[Study material — start]
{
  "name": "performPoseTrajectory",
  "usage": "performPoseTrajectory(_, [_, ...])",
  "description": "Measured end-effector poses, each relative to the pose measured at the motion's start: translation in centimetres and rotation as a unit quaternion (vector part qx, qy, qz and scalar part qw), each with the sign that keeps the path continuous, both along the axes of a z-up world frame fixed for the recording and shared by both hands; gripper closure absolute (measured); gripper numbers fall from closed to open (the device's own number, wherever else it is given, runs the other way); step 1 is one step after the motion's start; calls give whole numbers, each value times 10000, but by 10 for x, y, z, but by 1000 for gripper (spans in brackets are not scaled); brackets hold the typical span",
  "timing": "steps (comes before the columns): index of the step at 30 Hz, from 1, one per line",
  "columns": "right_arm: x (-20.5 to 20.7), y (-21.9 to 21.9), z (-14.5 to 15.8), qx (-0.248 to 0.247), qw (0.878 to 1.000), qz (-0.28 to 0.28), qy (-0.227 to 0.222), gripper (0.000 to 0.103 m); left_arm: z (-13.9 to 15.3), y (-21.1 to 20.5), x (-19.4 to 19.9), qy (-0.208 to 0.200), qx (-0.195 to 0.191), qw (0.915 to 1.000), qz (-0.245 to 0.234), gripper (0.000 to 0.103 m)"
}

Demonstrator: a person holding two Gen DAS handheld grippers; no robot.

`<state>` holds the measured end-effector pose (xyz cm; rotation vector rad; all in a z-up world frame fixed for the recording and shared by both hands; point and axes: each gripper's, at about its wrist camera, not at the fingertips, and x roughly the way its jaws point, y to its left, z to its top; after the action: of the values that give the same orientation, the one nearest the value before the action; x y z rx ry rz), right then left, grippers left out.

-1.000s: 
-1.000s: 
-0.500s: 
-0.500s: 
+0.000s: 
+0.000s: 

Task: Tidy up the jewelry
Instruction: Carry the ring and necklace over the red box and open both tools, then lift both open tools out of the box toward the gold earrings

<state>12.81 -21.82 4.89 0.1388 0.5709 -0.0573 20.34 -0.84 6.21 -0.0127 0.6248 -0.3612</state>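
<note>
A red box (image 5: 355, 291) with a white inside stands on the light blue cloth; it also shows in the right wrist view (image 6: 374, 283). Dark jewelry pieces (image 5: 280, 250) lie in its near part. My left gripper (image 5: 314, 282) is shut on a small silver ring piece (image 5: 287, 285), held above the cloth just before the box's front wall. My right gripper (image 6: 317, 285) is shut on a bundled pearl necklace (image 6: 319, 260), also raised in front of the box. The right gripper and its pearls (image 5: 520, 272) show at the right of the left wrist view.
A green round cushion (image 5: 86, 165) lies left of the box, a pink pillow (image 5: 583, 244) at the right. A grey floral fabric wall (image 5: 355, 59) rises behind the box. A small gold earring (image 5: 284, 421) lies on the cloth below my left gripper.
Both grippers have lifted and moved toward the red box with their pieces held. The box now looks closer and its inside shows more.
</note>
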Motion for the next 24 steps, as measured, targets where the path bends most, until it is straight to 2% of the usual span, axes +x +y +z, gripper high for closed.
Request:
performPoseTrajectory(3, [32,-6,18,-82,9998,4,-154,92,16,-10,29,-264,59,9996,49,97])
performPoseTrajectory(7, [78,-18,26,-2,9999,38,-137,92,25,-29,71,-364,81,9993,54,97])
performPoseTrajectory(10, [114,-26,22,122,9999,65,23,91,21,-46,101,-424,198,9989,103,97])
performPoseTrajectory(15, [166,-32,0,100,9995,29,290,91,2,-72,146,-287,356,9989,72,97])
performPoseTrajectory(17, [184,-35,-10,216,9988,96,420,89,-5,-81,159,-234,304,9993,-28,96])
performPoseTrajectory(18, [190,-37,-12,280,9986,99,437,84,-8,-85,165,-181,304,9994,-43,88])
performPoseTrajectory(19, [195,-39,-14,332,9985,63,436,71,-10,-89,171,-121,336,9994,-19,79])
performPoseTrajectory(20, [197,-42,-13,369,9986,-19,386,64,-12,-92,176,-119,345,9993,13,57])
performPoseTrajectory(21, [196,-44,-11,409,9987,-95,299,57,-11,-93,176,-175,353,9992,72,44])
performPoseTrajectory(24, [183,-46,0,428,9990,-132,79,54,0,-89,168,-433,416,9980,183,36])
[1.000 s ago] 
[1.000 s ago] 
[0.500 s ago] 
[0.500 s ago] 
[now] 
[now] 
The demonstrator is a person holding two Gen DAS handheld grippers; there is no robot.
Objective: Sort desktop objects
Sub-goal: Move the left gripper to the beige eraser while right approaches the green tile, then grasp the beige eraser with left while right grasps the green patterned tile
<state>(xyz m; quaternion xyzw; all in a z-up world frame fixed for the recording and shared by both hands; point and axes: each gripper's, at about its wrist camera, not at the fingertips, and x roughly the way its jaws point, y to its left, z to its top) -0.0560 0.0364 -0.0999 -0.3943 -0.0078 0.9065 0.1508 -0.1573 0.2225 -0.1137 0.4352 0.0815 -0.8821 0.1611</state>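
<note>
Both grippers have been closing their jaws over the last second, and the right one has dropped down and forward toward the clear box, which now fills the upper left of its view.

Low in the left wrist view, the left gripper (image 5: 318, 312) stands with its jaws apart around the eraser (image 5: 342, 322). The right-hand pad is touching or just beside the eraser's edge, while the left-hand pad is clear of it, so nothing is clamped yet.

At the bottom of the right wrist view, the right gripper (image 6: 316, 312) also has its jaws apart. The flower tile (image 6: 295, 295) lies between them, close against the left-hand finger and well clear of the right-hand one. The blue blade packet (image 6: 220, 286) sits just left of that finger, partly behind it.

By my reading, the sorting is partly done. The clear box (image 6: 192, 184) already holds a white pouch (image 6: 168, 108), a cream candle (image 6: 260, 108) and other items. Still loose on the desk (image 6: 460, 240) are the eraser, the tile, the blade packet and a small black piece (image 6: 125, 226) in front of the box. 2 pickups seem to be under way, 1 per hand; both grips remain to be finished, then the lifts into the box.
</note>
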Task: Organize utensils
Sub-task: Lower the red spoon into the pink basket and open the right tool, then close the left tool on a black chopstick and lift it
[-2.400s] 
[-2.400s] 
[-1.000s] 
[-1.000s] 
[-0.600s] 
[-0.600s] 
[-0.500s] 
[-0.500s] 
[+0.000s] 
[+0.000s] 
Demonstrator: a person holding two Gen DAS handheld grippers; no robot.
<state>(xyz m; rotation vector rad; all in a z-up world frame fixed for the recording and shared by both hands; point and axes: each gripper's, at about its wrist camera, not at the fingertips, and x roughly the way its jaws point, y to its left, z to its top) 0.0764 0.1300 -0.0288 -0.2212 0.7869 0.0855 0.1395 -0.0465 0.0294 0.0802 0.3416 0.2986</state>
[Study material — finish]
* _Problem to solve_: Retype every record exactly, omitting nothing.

* _Response to the exercise_:
{
  "name": "performPoseTrajectory",
  "usage": "performPoseTrajectory(_, [_, ...])",
  "description": "Measured end-effector poses, each relative to the pose measured at the motion's start: translation in centimetres and rotation as a unit quaternion (vector part qx, qy, qz and scalar part qw), each with the sign that keeps the path continuous, both along the axes of a z-up world frame fixed for the recording and shared by both hands; gripper closure absolute (measured); gripper numbers fall from closed to open (the device's own number, wherever else it is given, runs the other way); step 1 is one step after the motion's start; calls give whole numbers, each value times 10000, but by 10 for x, y, z, but by 1000 for gripper (spans in brackets are not scaled); brackets hold the typical span",
  "timing": "steps (comes before the columns): index of the step at 30 Hz, from 1, one per line",
  "columns": "right_arm: x (-20.5 to 20.7), y (-21.9 to 21.9), z (-14.5 to 15.8), qx (-0.248 to 0.247), qw (0.878 to 1.000), qz (-0.28 to 0.28), qy (-0.227 to 0.222), gripper (0.000 to 0.103 m); left_arm: z (-13.9 to 15.3), y (-21.1 to 20.5), x (-19.4 to 19.9), qy (-0.208 to 0.200), qx (-0.195 to 0.191), qw (0.915 to 1.000), qz (-0.245 to 0.234), gripper (0.000 to 0.103 m)"
}

Demonstrator: a person holding two Gen DAS handheld grippers; no robot.

`<state>` holds the measured end-effector pose (xyz cm; rotation vector rad; all in a z-up world frame fixed for the recording and shared by both hands; point and axes: each gripper's, at about its wrist camera, not at the fingertips, and x roughly the way its jaws point, y to its left, z to its top; after the action: of the values that give the same orientation, the one nearest the value before the action; x y z rx ry rz), right then left, grippers left out.

-1.000s: 
-1.000s: 
-0.500s: 
-0.500s: 
+0.000s: 
+0.000s: 

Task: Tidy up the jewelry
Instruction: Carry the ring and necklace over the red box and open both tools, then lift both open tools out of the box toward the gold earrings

<state>12.81 -21.82 4.89 0.1388 0.5709 -0.0573 20.34 -0.84 6.21 -0.0127 0.6248 -0.3612</state>
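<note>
A red box (image 5: 355, 291) with a white inside stands on the light blue cloth; it also shows in the right wrist view (image 6: 374, 283). Dark jewelry pieces (image 5: 280, 250) lie in its near part. My left gripper (image 5: 314, 282) is shut on a small silver ring piece (image 5: 287, 285), held above the cloth just before the box's front wall. My right gripper (image 6: 317, 285) is shut on a bundled pearl necklace (image 6: 319, 260), also raised in front of the box. The right gripper and its pearls (image 5: 520, 272) show at the right of the left wrist view.
A green round cushion (image 5: 86, 165) lies left of the box, a pink pillow (image 5: 583, 244) at the right. A grey floral fabric wall (image 5: 355, 59) rises behind the box. A small gold earring (image 5: 284, 421) lies on the cloth below my left gripper.
Both grippers have lifted and moved toward the red box with their pieces held. The box now looks closer and its inside shows more.
</note>
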Motion for the next 24 steps, as measured, targets where the path bends most, until it is straight to 2% of the usual span, axes +x +y +z, gripper high for closed.
Request:
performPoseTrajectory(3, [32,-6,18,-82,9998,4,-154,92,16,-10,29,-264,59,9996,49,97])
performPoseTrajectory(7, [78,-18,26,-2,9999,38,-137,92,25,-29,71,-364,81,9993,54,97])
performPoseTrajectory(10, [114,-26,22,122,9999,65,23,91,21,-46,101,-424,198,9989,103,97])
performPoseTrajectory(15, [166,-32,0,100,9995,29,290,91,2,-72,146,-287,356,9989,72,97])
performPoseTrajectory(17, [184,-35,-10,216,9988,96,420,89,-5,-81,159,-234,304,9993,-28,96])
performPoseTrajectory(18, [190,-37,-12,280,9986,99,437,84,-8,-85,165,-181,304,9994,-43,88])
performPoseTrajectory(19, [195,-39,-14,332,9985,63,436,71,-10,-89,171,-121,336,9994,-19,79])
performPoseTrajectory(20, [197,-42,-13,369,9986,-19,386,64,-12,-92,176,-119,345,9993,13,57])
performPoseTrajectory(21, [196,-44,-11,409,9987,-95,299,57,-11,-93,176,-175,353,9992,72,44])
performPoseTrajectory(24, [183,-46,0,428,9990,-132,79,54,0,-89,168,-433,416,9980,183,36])
[1.000 s ago] 
[1.000 s ago] 
[0.500 s ago] 
[0.500 s ago] 
[now] 
[now] 
The demonstrator is a person holding two Gen DAS handheld grippers; there is no robot.
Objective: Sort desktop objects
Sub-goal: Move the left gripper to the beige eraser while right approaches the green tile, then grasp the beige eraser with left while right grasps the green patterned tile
<state>(xyz m; quaternion xyzw; all in a z-up world frame fixed for the recording and shared by both hands; point and axes: each gripper's, at about its wrist camera, not at the fingertips, and x roughly the way its jaws point, y to its left, z to its top) -0.0560 0.0364 -0.0999 -0.3943 -0.0078 0.9065 0.1508 -0.1573 0.2225 -0.1137 0.4352 0.0815 -0.8821 0.1611</state>
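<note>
Both grippers have been closing their jaws over the last second, and the right one has dropped down and forward toward the clear box, which now fills the upper left of its view.

Low in the left wrist view, the left gripper (image 5: 318, 312) stands with its jaws apart around the eraser (image 5: 342, 322). The right-hand pad is touching or just beside the eraser's edge, while the left-hand pad is clear of it, so nothing is clamped yet.

At the bottom of the right wrist view, the right gripper (image 6: 316, 312) also has its jaws apart. The flower tile (image 6: 295, 295) lies between them, close against the left-hand finger and well clear of the right-hand one. The blue blade packet (image 6: 220, 286) sits just left of that finger, partly behind it.

By my reading, the sorting is partly done. The clear box (image 6: 192, 184) already holds a white pouch (image 6: 168, 108), a cream candle (image 6: 260, 108) and other items. Still loose on the desk (image 6: 460, 240) are the eraser, the tile, the blade packet and a small black piece (image 6: 125, 226) in front of the box. 2 pickups seem to be under way, 1 per hand; both grips remain to be finished, then the lifts into the box.
</note>
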Task: Organize utensils
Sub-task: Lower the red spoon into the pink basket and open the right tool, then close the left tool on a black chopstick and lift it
[-2.400s] 
[-2.400s] 
[-1.000s] 
[-1.000s] 
[-0.600s] 
[-0.600s] 
[-0.500s] 
[-0.500s] 
[+0.000s] 
[+0.000s] 
Demonstrator: a person holding two Gen DAS handheld grippers; no robot.
<state>(xyz m; rotation vector rad; all in a z-up world frame fixed for the recording and shared by both hands; point and axes: each gripper's, at about its wrist camera, not at the fingertips, and x roughly the way its jaws point, y to its left, z to its top) 0.0764 0.1300 -0.0288 -0.2212 0.7869 0.0855 0.1395 -0.0465 0.0294 0.0802 0.3416 0.2986</state>

The exercise is now complete.